**TASK TO COMPLETE**: Repeat the data in full and exactly. Leave the pictures out.
[[ DATA SECTION, beginning ]]
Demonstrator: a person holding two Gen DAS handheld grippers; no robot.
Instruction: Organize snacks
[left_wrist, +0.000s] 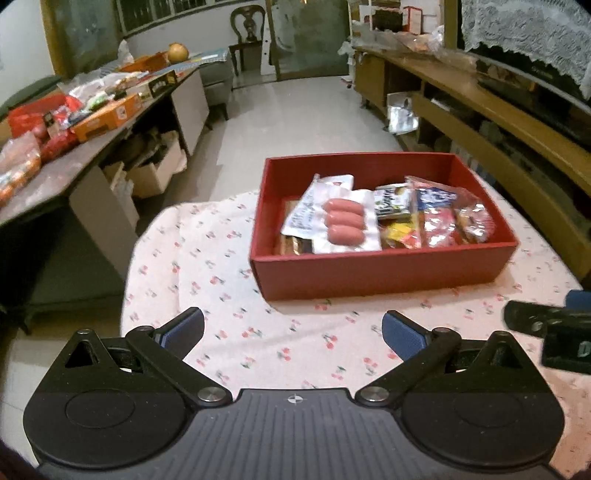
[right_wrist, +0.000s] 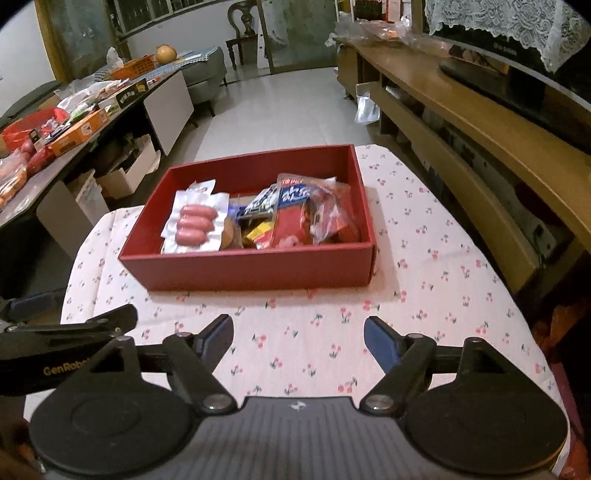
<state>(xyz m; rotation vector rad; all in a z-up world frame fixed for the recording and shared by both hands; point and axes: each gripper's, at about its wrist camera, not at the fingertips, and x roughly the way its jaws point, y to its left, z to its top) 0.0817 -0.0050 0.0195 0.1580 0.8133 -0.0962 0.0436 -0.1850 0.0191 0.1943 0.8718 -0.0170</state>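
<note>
Cherry-print cloth covers the table (right_wrist: 424, 258); a red box (right_wrist: 258, 266) of snacks (right_wrist: 195, 225) sits on it. Both hand-held grippers, left (left_wrist: 291, 334) and right (right_wrist: 298, 338), gape wide, empty.

Warm, dim indoor light falls from above; my bench (left_wrist: 229, 332) is the brightest patch. The red box (right_wrist: 251, 267) casts a soft shadow at its foot. Both views are softly blurred and grainy, bending strongly at the edges, with dark corners.
</note>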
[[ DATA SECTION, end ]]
**ANSWER TO THIS EXERCISE**:
Demonstrator: a person holding two Gen DAS handheld grippers; no robot.
Instruction: Organize snacks
[left_wrist, +0.000s] 
[right_wrist, +0.000s] 
<state>(xyz m; rotation vector rad; all in a z-up world frame fixed for the recording and shared by both hands; point and axes: each gripper's, at about its wrist camera, not at the fingertips, and x roughly the way its jaws point, y to its left, z to its top) 0.0817 -0.0050 0.0195 0.1580 0.8133 -0.0962 0.0436 -0.1850 0.0191 0.1943 0.8718 -0.0170</state>
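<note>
Cherry-print cloth covers the table (right_wrist: 424, 258); a red box (right_wrist: 258, 266) of snacks (right_wrist: 195, 225) sits on it. Both hand-held grippers, left (left_wrist: 291, 334) and right (right_wrist: 298, 338), gape wide, empty.

Warm, dim indoor light falls from above; my bench (left_wrist: 229, 332) is the brightest patch. The red box (right_wrist: 251, 267) casts a soft shadow at its foot. Both views are softly blurred and grainy, bending strongly at the edges, with dark corners.
</note>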

The answer has been fully stated.